Her background includes studying the Russian economy and consulting with African nations on banking reforms and economic development. She’s been a visiting professor at Harvard, and served on Obama’s Council of Economic Advisers.

She also bears a scar above her right eye inflicted in nursery school by white kids who called her the “n” word. And now, she’s the target of vicious racist attacks from conservatives (see story here).

For example, Peter Navarro (profile here), a diehard Trumper who’s promoted quack remedies for Covid-19 and Trump’s election lies, told the disreputable rightwing blog Daily Caller, “Professor Cook is more qualified to coach an NFL team than manage what may be a looming collapse of our economy from a perch at the Fed.”

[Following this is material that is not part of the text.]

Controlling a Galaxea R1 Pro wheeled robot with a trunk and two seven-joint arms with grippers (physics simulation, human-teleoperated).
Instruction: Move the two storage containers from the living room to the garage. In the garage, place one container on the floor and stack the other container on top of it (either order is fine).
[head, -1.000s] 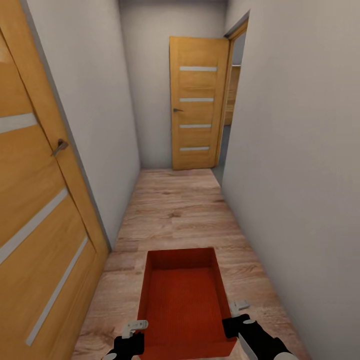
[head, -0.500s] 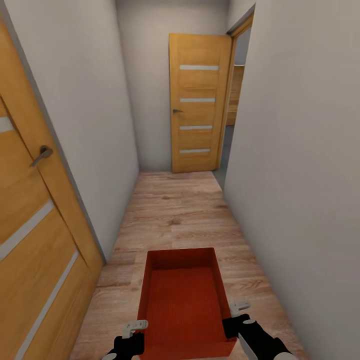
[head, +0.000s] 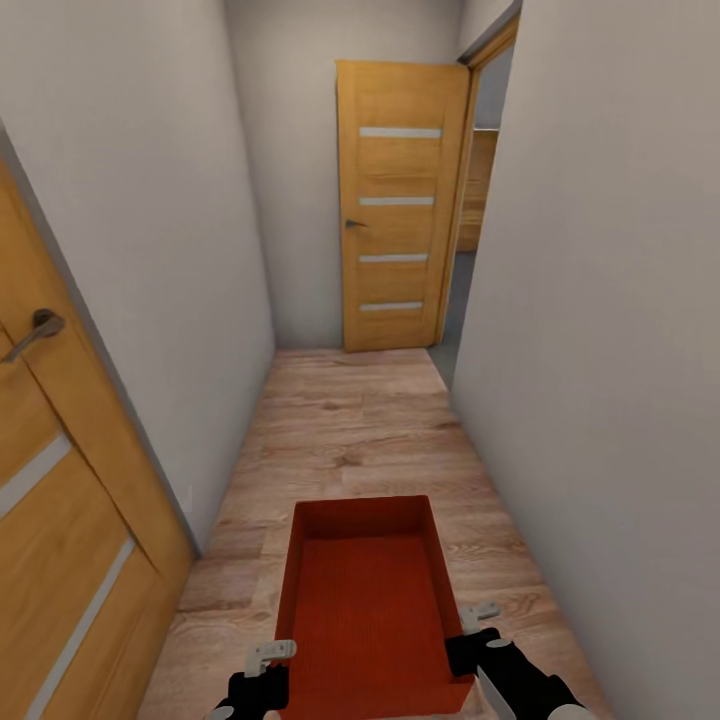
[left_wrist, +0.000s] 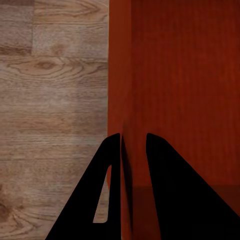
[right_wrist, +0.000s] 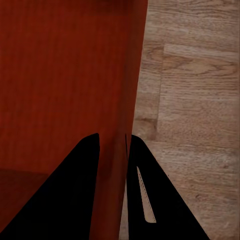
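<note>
One orange-red storage container hangs in front of me above the wood plank floor of a narrow hallway, open top up and empty. My left gripper is shut on its left wall, and the left wrist view shows the black fingers pinching that wall. My right gripper is shut on the right wall, whose rim runs between the fingers in the right wrist view. Neither the garage nor its grey floor is in sight.
Pale walls close in on both sides of the hallway. A wooden door stands close at my left. At the far end an open wooden door stands beside a doorway on the right. Plank floor stretches ahead.
The whole view has advanced down the hallway: the left door slid back and out of frame, the far door looks slightly nearer. Both grippers hold the container as before.
</note>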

The U.S. economy is not collapsing; it grew at a blistering 6.9% rate in the 4th quarter of 2021, the unemployment rate is the lowest in decades, and the stock market has been at all-time highs.

Certainly, there are serious issues to consider in confirming any Federal Reserve nominee. For the last dozen years, the Fed has exerted great influence on the economy, for better or worse. It’s now at an inflection point where its stimulative policies are colliding with inflation-fighting imperatives. (The Fed has tentatively begun to shift to the latter.) The policy issues warrant examination, although it’s unlikely Republicans and Democrats will agree on those.

But it would be nice if Republicans would consider Ms. Cook’s nomination on the basis of her credentials, experience, intelligence, and knowledge. Instead, they’ve labeled her “radical” merely because she’s a Democrat and might not agree with their policy ideas; and worse, all they want to talk about (in patronizing and demeaning ways) is the fact she’s a black woman.

When her nomination is considered by the Senate, she should be taken seriously and they should not, if they can’t do any better than that.